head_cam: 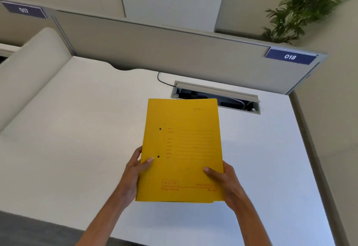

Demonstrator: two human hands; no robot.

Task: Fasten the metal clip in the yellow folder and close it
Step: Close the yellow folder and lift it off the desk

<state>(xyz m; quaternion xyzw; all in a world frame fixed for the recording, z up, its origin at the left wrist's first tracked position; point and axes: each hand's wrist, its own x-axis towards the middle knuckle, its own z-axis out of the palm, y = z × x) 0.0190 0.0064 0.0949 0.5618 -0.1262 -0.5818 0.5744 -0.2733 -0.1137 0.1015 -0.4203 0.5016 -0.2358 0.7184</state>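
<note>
The yellow folder [182, 148] was shut and held up between both hands, above the white table [77, 129]. The left hand [133, 174] was clamped on the folder's left edge near its lower corner, thumb pressed flat on the front cover and the other fingers hidden behind it. The right hand [224, 181] was clamped on the right edge at about the same height, its thumb lying across the cover toward the middle and the remaining fingers out of sight behind. Just above the left thumb, two small dark holes [160, 129] sat one over the other along the folder's left margin. Between the two hands, low on the cover, ran a printed box and a line of red lettering, too blurred to read with confidence; ruled lines filled the cover above the thumbs. The metal clip could not be seen with the cover shut. Beyond the folder's top edge, well past both hands, an open cable slot [217, 98] was cut into the table, with a thin black cord [162, 81] running to it. Farther still stood a grey divider [155, 48] carrying a blue label [290, 57] marked 018, and a leafy plant [302, 9] rose behind it on the right-hand side.
</note>
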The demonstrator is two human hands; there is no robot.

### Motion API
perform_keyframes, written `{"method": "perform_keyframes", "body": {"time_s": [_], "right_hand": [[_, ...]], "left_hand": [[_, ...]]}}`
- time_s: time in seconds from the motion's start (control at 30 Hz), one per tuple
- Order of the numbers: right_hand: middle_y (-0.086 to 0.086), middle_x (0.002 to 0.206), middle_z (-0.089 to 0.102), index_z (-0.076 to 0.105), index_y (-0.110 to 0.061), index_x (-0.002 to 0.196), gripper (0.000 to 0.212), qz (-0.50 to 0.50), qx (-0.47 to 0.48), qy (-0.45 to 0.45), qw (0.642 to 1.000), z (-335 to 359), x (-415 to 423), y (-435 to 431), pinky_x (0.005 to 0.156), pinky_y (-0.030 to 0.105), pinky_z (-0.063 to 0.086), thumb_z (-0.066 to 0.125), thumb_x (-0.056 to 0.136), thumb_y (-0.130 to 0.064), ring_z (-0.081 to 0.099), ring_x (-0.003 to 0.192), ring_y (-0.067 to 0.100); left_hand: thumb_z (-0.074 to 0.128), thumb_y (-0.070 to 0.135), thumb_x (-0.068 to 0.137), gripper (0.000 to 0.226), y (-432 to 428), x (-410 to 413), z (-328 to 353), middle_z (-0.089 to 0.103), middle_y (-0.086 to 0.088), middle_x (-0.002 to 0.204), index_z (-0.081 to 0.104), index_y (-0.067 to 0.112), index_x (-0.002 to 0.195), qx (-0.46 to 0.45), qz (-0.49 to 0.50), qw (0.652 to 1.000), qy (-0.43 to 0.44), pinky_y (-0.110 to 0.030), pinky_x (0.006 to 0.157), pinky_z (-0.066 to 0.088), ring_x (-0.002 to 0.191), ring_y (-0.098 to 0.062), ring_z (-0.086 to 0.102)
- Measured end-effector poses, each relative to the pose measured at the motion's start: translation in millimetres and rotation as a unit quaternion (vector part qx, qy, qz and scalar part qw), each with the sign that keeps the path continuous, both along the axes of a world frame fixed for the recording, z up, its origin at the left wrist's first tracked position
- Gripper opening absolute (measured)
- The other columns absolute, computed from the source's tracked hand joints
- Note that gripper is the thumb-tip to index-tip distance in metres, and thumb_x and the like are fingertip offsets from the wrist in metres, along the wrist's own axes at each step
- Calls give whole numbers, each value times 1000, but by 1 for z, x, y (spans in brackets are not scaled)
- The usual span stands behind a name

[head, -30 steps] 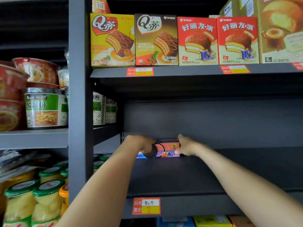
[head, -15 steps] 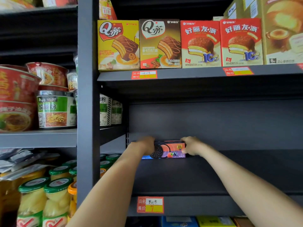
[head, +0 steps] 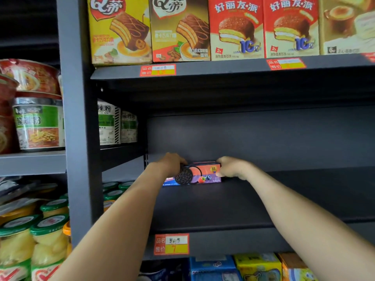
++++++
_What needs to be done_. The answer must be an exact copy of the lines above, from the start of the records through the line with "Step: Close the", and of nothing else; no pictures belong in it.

_The answer_.
head_cam: 

Demonstrator: two human hands; no robot.

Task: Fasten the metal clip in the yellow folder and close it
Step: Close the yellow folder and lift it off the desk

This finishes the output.